AVAILABLE DATA:
--- START ---
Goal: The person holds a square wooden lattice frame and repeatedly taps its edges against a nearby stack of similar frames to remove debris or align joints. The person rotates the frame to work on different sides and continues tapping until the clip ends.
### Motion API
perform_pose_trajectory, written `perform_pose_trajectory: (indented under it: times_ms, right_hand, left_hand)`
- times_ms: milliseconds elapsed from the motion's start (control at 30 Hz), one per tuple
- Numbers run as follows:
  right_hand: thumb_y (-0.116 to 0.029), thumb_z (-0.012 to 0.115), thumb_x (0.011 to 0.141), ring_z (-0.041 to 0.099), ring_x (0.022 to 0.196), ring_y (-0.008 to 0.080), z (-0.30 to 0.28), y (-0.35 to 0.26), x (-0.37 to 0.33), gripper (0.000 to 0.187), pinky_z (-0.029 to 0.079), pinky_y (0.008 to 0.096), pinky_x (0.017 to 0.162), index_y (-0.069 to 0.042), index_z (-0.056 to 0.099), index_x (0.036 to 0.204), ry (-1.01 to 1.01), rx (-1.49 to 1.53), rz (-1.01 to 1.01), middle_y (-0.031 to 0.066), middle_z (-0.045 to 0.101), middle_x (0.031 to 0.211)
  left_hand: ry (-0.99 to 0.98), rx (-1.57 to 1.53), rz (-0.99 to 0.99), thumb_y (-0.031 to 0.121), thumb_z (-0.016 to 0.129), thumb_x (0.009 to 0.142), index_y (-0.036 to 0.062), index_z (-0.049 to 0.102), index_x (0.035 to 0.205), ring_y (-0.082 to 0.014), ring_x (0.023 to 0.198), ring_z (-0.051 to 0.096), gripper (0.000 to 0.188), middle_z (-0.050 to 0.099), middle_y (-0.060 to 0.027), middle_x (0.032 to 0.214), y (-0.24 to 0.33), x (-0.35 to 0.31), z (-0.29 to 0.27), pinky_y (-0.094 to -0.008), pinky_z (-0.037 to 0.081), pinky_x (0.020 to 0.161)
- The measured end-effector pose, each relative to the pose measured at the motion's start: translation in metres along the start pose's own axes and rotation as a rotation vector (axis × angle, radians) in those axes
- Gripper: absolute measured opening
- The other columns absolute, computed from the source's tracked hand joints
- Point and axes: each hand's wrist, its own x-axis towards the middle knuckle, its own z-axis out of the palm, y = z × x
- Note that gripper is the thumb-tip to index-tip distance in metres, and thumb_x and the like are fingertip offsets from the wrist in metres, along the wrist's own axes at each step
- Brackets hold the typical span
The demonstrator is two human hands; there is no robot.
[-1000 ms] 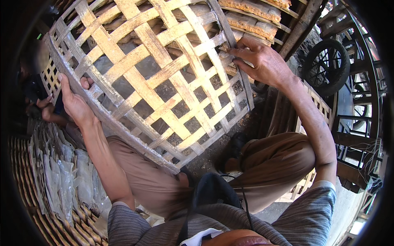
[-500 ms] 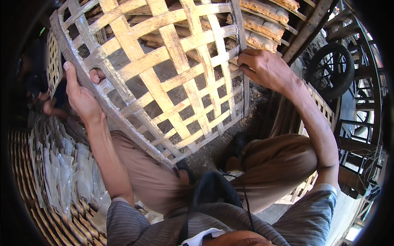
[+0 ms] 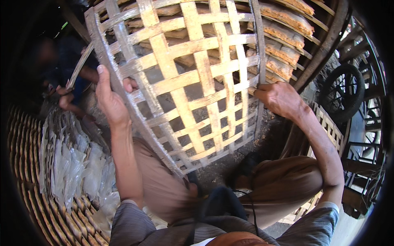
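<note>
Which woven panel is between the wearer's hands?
The large central panel: left hand grips one edge, right hand at the other. The woven panel beside the right forearm is in neither hand.

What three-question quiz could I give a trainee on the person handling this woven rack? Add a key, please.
1. True or false: the right hand is well away from the rack.
2. Multiple choice: where does the left hand grip the rack?
a) bottom edge
b) left edge
c) middle of the weave
3. Fill in the blank: the clear sheets lie on the person's ____ side.

Key:
1. False; it is at the rack's right edge.
2. b; the thumb lies outside the frame, and a fingertip shows through a gap.
3. left
</note>
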Motion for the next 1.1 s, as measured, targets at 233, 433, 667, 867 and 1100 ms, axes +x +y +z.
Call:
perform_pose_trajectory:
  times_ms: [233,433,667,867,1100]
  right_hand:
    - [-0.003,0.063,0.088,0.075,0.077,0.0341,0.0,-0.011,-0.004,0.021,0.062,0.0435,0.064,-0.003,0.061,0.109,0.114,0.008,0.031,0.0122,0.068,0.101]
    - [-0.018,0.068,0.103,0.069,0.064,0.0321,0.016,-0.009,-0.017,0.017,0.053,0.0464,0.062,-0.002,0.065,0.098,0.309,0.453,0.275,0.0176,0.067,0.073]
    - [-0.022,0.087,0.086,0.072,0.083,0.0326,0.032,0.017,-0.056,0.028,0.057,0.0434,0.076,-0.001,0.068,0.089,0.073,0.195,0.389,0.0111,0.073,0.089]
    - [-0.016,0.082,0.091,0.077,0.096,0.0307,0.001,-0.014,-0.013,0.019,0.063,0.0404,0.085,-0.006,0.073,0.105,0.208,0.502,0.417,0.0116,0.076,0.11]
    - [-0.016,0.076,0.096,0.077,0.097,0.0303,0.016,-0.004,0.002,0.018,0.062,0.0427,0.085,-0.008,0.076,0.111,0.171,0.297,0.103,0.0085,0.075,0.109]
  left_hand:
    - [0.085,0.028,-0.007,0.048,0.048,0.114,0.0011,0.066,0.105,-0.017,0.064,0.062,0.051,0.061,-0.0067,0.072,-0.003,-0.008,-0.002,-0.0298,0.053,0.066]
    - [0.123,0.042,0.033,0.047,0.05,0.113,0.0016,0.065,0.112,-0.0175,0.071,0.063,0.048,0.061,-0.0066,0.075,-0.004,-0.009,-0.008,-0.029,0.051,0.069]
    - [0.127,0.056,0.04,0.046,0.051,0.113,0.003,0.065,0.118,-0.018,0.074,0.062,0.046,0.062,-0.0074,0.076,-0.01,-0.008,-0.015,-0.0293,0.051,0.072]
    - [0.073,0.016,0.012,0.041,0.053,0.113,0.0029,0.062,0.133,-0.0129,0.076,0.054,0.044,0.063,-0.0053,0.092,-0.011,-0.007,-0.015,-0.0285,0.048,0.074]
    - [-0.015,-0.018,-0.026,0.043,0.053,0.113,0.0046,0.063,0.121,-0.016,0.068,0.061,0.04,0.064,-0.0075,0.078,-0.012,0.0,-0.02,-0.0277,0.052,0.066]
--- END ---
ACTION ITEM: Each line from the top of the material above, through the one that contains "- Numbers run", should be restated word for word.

SOLUTION BELOW:
Goal: The person holds a square wooden lattice frame and repeatedly taps its edges against a nearby stack of similar frames to remove debris or align joints. The person rotates the frame to work on different sides and continues tapping until the clip ends.
### Motion API
perform_pose_trajectory, written `perform_pose_trajectory: (indented under it: times_ms, right_hand, left_hand)`
- times_ms: milliseconds elapsed from the motion's start (control at 30 Hz), one per tuple
- Numbers run as follows:

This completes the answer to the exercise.